Item 5. Interest in Securities of the Issuer.

 

  a. The 1,561,000 shares of Common Stock beneficially owned include (1) 3,333 shares of Common Stock which may be acquired upon the exercise of stock options which are currently exercisable or will become exercisable within 60 days, (2) 400,000 shares of Common Stock which may be acquired upon the conversion of shares of 6.25% Non-Cumulative Convertible Perpetual Preferred Stock (“Series B Preferred Stock”) of Central Federal Corporation and (3) 91,000 shares of Common Stock which may be acquired upon the exercise of warrants to purchase Common Stock (“Warrants”) of Central Federal Corporation. The 1,561,000 shares of Common Stock represents 9.57% of outstanding Common Stock of Central Federal Corporation, calculated based upon the sum of (a) 15,823,710 shares of Common Stock outstanding as of May 15, 2014 (as reported in the most recent Quarterly Report on Form 10-Q of Central Federal Corporation), plus (b) the number of shares of Common Stock which may be acquired by the person identified in Item 2 (the “Reporting Person”) within 60 days pursuant to the exercise of outstanding stock options and Warrants and pursuant to the conversion of Series B Preferred Stock.

 

  b. The Reporting Person has sole voting and dispositive power with respect to all 1,561,000 shares of Common Stock.

 

  c. On May 12, 2014, the Reporting Person purchased 28,000 shares of Series B Preferred Stock from Central Federal Corporation for a purchase price of $25 per share in connection with Central Federal Corporation’s private placement of up to 480,000 shares of Series B Preferred Stock. Each share of Series B Preferred Stock is convertible into shares of Common Stock, at the option of the holder at any time on or after July 15, 2014, based on a Common Stock conversion price of $1.75. With respect to the Series B Preferred Stock purchased, the Reporting Person also received, at no additional charge, a Warrant to purchase 91,000 shares of Common Stock. The Warrant is exercisable in whole or in part for a five year period beginning on July 15, 2014 and expiring on July 15, 2019, at an exercise price of $1.85 per share of Common Stock. Unless and until Central Federal Corporation obtains the approval of its stockholders as required by applicable NASDAQ rules for the issuance of the Common Stock upon the conversion of the Series B Preferred Stock and exercise of the Warrants, the Series B Preferred Stock cannot be converted into, and the Warrants cannot be exercised for, more than 19.9% of the total outstanding Common Stock of Central Federal Corporation as of immediately prior to the private placement, and the Reporting Person will not be permitted to convert (or exercise Warrants for) more than his pro rata amount of such total determined based upon the Reporting Person’s ownership of the aggregate principal number of the shares of Common Stock issuable upon conversion of the Series B Preferred Stock and exercise of the Warrants issued by Central Federal Corporation in the private placement. The Series B Preferred Stock and Warrants were purchased from Central Federal Corporation in a private placement exempt from registration under the Securities Act of 1933, as amended, and applicable state securities laws.

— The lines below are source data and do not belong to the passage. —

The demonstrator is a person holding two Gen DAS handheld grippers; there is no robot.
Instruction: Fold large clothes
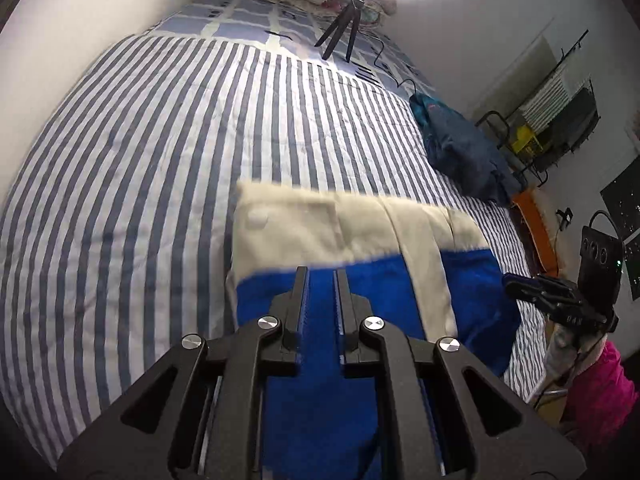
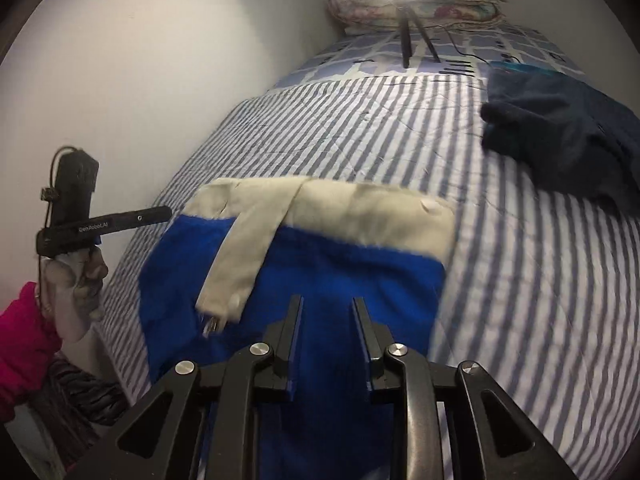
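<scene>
Left wrist view: the left gripper [image 1: 322,270] has its fingers drawn close, with blue fabric of the blue-and-cream garment [image 1: 360,240] filling the narrow gap; the pads look pinched on it, though the cloth's lower edge is cut off beneath the gripper body. The garment lies on the striped bedspread [image 1: 140,160], cream band at the far end, its edges blurred. A dark blue heap of clothing [image 1: 464,148] sits well apart near the bed's right edge. Right wrist view: the right gripper [image 2: 328,300] has fingers moderately spread with blue cloth between them; whether the pads press on it cannot be told. A gloved hand [image 2: 76,284] with a pink sleeve [image 2: 24,344] appears at left, partly cropped.
</scene>
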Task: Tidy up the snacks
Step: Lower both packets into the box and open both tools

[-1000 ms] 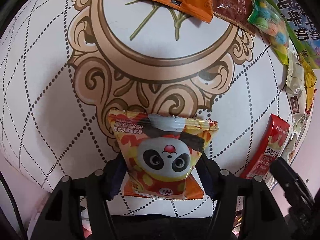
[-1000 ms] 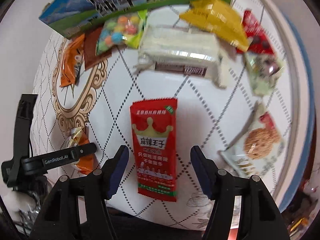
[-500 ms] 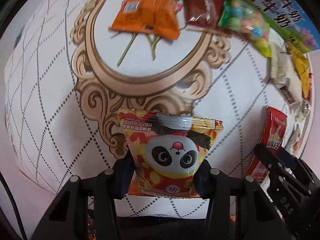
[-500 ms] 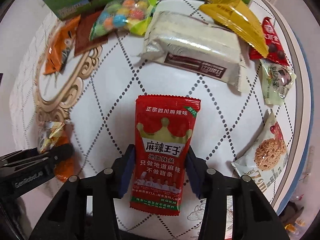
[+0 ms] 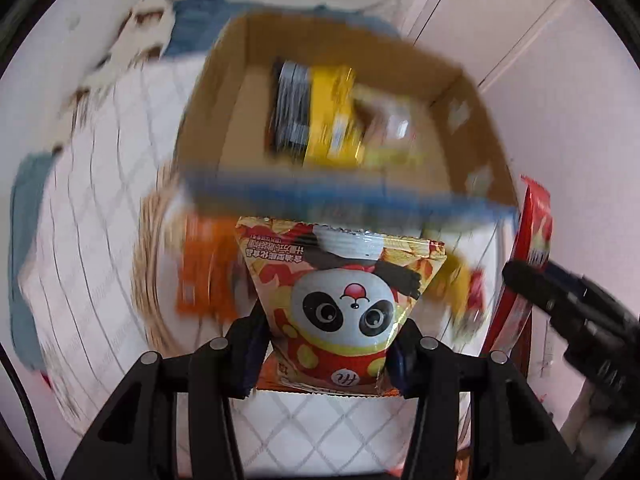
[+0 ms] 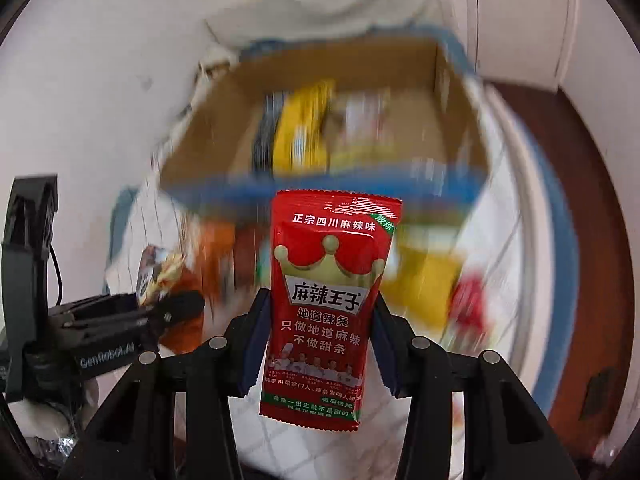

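Panda packet (image 5: 340, 312) sits clamped in your left claw (image 5: 326, 354), its two dark pads pressing its lower sides, jaws drawn in tight on it after just closing; the packet stands up from the pads, lifted off the patterned cloth (image 5: 100, 240). Left of that claw lies a blurred orange packet (image 5: 204, 264) on the cloth. Straight ahead of the claw and beyond the panda packet's top edge is the open cardboard box (image 5: 224, 92) with its blue front rim; inside it you can make out a yellow bag (image 5: 332, 120) beside something dark and striped, too smeared to name. Far to the right of your left claw, your right claw's fingers (image 5: 536, 280) show with a red packet in them.

From the right claw (image 6: 318, 344), the left one appears low at the left edge, holding its shiny packet. Your right claw grips the red packet (image 6: 328, 304) by its lower sides, jaws having just closed onto it, the packet upright and clear of the cloth. The box (image 6: 420, 68) is directly ahead of this claw too, past the packet's top. Right of the claw, blurred yellow (image 6: 424, 284) and red snacks (image 6: 468, 304) lie on the cloth.
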### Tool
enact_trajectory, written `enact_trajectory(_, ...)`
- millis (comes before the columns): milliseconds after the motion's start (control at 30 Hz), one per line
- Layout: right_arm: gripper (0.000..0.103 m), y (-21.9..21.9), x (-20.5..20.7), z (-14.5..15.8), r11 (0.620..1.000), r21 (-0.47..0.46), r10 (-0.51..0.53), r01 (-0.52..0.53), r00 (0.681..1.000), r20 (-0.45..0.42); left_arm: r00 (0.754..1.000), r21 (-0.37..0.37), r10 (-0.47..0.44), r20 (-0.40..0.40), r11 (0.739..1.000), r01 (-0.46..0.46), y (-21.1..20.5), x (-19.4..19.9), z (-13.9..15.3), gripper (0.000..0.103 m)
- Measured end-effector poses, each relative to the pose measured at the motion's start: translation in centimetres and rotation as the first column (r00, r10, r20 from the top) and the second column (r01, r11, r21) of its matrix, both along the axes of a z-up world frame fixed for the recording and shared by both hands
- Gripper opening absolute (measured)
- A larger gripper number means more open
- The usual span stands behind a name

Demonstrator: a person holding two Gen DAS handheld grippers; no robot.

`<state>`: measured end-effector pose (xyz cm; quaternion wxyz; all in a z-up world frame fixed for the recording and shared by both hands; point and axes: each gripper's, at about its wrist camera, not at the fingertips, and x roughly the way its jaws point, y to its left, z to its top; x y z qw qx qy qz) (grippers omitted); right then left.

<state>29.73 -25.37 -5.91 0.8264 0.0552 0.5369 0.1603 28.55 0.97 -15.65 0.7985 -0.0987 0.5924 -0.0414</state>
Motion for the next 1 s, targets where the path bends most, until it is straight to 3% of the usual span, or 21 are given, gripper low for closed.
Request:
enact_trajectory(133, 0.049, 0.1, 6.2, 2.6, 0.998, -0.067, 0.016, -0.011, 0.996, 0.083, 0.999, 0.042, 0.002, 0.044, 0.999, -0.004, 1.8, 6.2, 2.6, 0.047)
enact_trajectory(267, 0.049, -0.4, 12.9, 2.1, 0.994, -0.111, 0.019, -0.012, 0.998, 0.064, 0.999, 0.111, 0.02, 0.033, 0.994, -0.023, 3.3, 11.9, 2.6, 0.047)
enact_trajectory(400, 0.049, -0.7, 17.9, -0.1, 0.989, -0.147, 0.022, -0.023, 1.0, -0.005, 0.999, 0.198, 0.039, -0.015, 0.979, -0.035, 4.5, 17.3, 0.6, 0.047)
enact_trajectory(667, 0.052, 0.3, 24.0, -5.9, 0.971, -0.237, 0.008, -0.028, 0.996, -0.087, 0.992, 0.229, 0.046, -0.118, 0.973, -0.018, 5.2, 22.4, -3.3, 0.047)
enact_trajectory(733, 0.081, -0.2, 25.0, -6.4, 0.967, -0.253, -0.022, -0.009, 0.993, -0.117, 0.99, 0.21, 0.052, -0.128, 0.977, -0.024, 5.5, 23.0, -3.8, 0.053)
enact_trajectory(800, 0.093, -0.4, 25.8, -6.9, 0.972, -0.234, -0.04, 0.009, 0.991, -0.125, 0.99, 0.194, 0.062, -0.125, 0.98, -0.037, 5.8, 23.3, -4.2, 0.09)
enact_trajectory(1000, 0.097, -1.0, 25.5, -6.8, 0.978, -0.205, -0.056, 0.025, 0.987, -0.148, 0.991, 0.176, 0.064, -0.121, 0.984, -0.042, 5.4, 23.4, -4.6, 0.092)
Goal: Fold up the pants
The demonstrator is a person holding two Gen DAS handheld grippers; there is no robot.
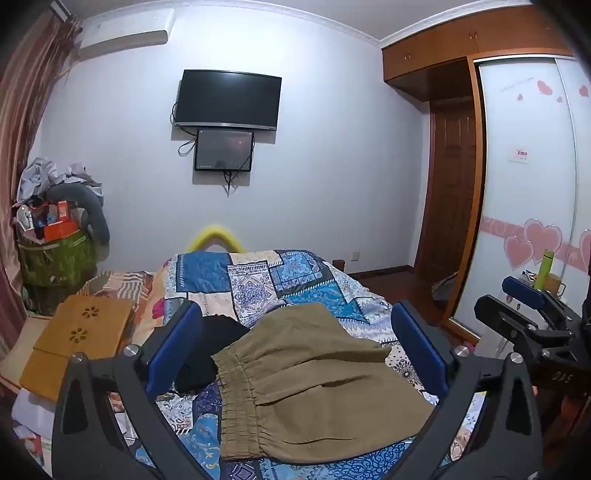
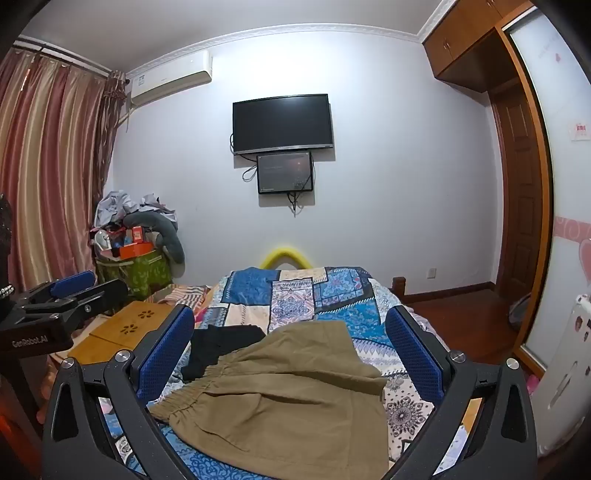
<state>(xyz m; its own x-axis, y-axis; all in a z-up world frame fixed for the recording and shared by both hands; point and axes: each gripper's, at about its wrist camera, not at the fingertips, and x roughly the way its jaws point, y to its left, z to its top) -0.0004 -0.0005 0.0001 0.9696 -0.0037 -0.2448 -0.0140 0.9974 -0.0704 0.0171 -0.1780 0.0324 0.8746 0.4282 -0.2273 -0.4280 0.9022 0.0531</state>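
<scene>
Left wrist view, going L to R: curtain (image 1: 18, 122) at 9 o'clock, AC unit (image 1: 125, 33) at 11, green bag (image 1: 55, 258) stuffed w/ boxes and clothes below it. Wooden board (image 1: 79, 339) at 8 o'clock lies on the bed edge. Left gripper (image 1: 295, 354) wide open, blue pads (image 1: 173, 350) well apart, nothing between them but air; it hangs above the pants (image 1: 314, 387), not touching as far as I can tell. Pants are khaki, lying on the quilt (image 1: 258, 280) at 6 o'clock, elastic waistband toward the L pad, fabric bunched up in a hump toward 12. Black garment (image 1: 210, 347) just beside the waistband at 7–8, partly under it. TV (image 1: 229, 99) at 12 w/ a smaller screen (image 1: 224, 149) just under it. Wardrobe (image 1: 524, 177) at 3 o'clock; right gripper's body shows at 4.

Right wrist view: curtain (image 2: 48, 166) at 9, left gripper's body at 8, board (image 2: 125, 325) just beside it. Right gripper (image 2: 291, 354) also wide open, pads (image 2: 413, 354) apart, empty. Pants (image 2: 288, 398) at 6 o'clock on quilt (image 2: 295, 291), waistband at lower L, black garment (image 2: 221, 343) touching their upper L edge. TV (image 2: 282, 123) at 12, door (image 2: 517, 192) at 3
</scene>
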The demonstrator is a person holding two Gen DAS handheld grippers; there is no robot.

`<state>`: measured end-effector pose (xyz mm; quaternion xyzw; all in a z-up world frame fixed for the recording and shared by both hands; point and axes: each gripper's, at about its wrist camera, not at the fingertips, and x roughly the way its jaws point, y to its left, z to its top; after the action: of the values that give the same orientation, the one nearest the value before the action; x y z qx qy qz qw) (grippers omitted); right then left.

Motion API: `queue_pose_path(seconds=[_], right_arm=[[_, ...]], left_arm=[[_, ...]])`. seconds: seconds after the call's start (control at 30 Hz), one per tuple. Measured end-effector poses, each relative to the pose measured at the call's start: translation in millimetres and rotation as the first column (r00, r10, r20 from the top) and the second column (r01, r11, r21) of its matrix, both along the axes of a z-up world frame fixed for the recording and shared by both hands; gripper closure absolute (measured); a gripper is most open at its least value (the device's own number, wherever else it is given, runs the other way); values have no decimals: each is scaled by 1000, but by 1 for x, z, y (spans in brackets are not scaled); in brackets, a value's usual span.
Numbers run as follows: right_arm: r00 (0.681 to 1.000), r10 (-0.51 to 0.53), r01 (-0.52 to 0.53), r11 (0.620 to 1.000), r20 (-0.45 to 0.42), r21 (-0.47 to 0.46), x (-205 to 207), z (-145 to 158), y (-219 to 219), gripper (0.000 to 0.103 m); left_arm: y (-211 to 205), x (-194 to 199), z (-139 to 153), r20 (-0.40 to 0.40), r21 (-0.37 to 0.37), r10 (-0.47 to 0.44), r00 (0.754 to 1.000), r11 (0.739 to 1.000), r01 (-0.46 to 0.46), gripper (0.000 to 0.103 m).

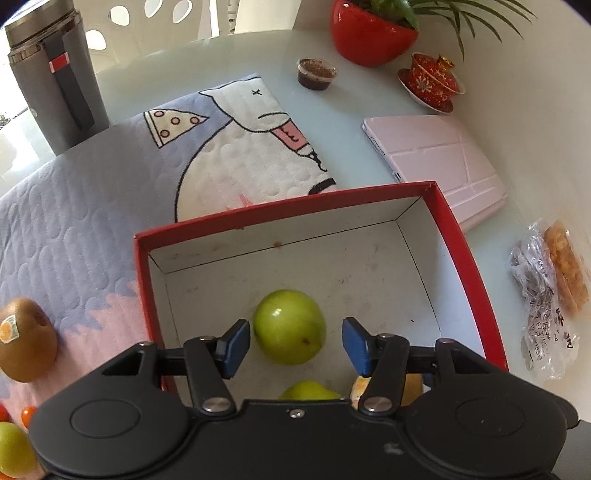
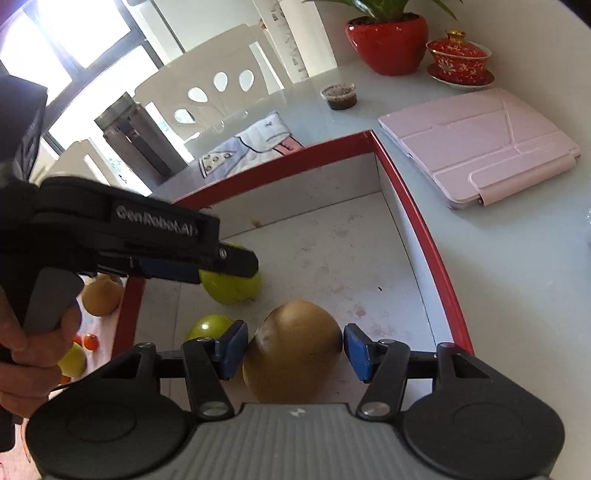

CUSIP No. 15346Q202    13D    Page  4  of 5 Pages

 

  d. None

 

  e. Not applicable

 

Item 6. Contracts, Arrangements, Understandings or Relationships with Respect to Securities of the Issuer.

None

 

Item 7. Material to Be Filed as Exhibits.

None


CUSIP No. 15346Q202    13D    Page  5  of 5 Pages

 

SIGNATURE

After reasonable inquiry and to the best of my knowledge and belief, I certify that the information set forth in this statement is true, complete and correct.